Furthermore, heatmap analysis of the transcriptomic data indicated that NGR1 may upregulate the expression of genes associated with intestinal cell proliferation (Fig. 3d). There is substantial evidence suggesting that intestinal crypt proliferation, a precisely regulated process responsible for epithelial cell turnover, plays a crucial role in repairing the impaired intestinal barrier. When this process is hindered, it can lead to a disruption in intestinal barrier function, subsequently triggering a range of gastrointestinal disorders [15]. To assess the impact of NGR1 on crypt cell proliferation and intestinal epithelial repair, we conducted a BrdU incorporation assay in vivo. The number of BrdU-positive cells was decreased in the colorectal crypt of the DSS group, while NGR1 treatment led to an increased number of proliferating crypt cells (Fig. 3g). This suggests that NGR1 may enhance crypt cell proliferation in DSS colitis mice. Additionally, we evaluated the effects of NGR1 on NCM460 colorectal cell apoptosis using a CCK-8 assay in vitro. NGR1 treatment was found to partially reverse the DSS-induced decline in the cell viability of NCM460 cells (Fig. 3h), providing additional confirmation of NGR1’s pro-proliferative effect on intestinal epithelial cells. Similarly, a cell cytometry assay further confirmed the alleviating effects of NGR1 on DSS-induced apoptosis in NCM460 cells (Fig. 3i).”

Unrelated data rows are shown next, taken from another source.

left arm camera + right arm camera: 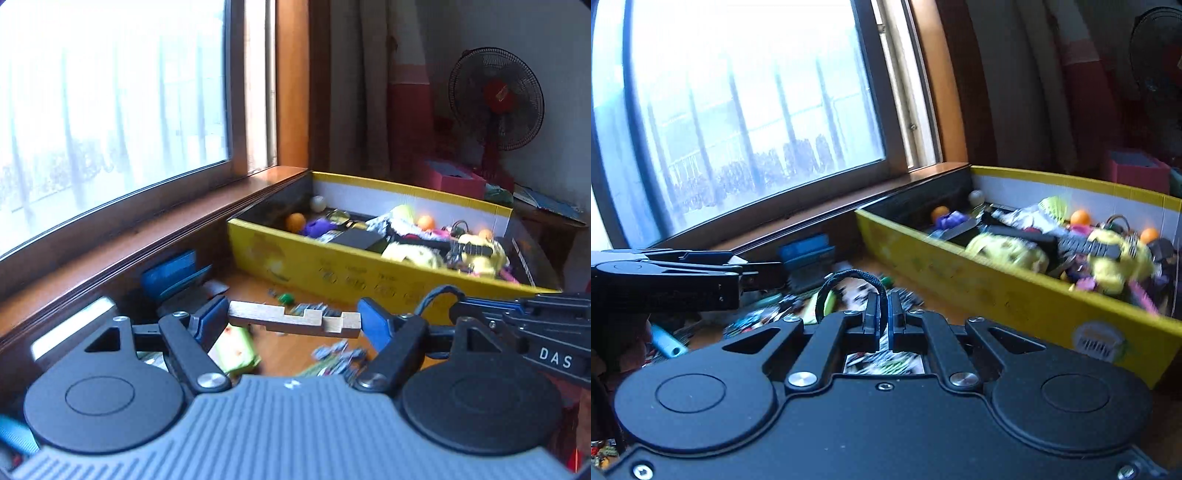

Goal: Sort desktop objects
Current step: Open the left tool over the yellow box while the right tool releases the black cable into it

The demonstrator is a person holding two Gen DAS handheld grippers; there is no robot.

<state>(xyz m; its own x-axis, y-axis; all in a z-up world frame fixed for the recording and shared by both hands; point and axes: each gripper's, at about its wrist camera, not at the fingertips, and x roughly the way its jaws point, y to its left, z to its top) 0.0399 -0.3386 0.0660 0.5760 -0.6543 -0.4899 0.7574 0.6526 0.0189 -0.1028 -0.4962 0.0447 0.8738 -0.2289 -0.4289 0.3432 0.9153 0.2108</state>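
Now | left gripper [293, 321] grips notched wooden block [295, 319] | right gripper [884, 317] pinches, seemingly, dark cord loop [849, 276]

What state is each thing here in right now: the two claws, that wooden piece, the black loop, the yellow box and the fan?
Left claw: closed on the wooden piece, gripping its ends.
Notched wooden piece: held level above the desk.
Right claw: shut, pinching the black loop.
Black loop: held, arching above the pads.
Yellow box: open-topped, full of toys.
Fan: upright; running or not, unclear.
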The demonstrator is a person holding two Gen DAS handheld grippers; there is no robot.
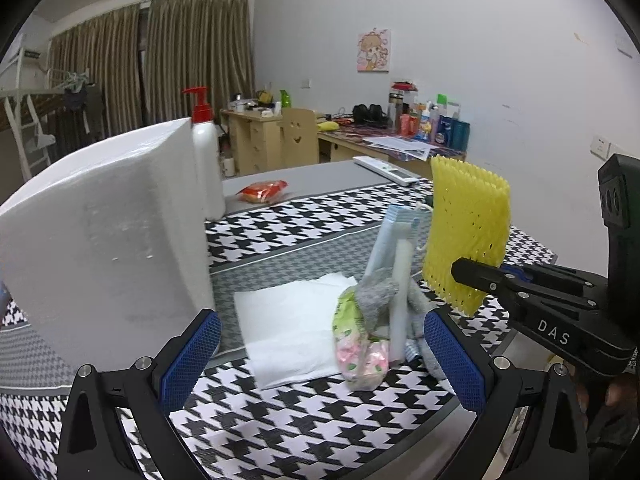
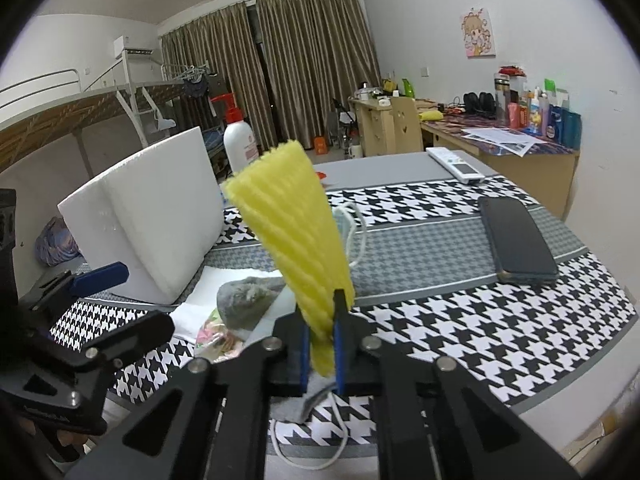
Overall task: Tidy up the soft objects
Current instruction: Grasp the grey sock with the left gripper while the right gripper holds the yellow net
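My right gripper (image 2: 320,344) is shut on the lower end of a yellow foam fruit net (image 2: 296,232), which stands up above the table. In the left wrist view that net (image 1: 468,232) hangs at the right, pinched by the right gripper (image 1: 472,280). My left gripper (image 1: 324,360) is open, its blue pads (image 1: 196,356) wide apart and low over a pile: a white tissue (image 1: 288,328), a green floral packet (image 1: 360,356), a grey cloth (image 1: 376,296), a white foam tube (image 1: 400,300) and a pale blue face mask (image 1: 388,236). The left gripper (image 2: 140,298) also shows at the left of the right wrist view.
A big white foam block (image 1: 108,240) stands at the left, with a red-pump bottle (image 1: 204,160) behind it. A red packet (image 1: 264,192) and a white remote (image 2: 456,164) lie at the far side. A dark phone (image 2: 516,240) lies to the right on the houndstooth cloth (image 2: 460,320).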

Collectively, our results offer valuable insights into the mechanisms of NGR1 against colitis and underscore its potential to ameliorate intestinal barrier dysfunction by inhibiting inflammatory responses, while simultaneously promoting the repair of intestinal epithelial cells through the stimulation of crypt stem cell proliferation.
NGR1 enhanced the proliferation and differentiation of ISCs in both colitis mice and intestinal organoids
Given the presence of abundant ISCs within the crypts, where they play a pivotal role in driving intestinal epithelial repair and regeneration through proliferation and differentiation [5], we proceeded to examine the influence of NGR1 on the mRNA expression of ISC markers and relevant proliferation genes in colitis mice. The results revealed that DSS-induced colon injury led to a decrease in mRNA levels of crypt proliferation and stem cell-related genes, including c-Myc, Cyclin D, c-Jun, Cdx4, Lgr5, Olfm4, Bmil1, Ascl2, Sox9, Tert, and Hopx. However, NGR1 treatment effectively restored the decreased expression of these genes (Fig. 4a). Subsequent immunofluorescence staining experiments on colonic tissue confirmed that NGR1 can upregulate the expression of the ISC marker Lgr5 (Fig. 4b).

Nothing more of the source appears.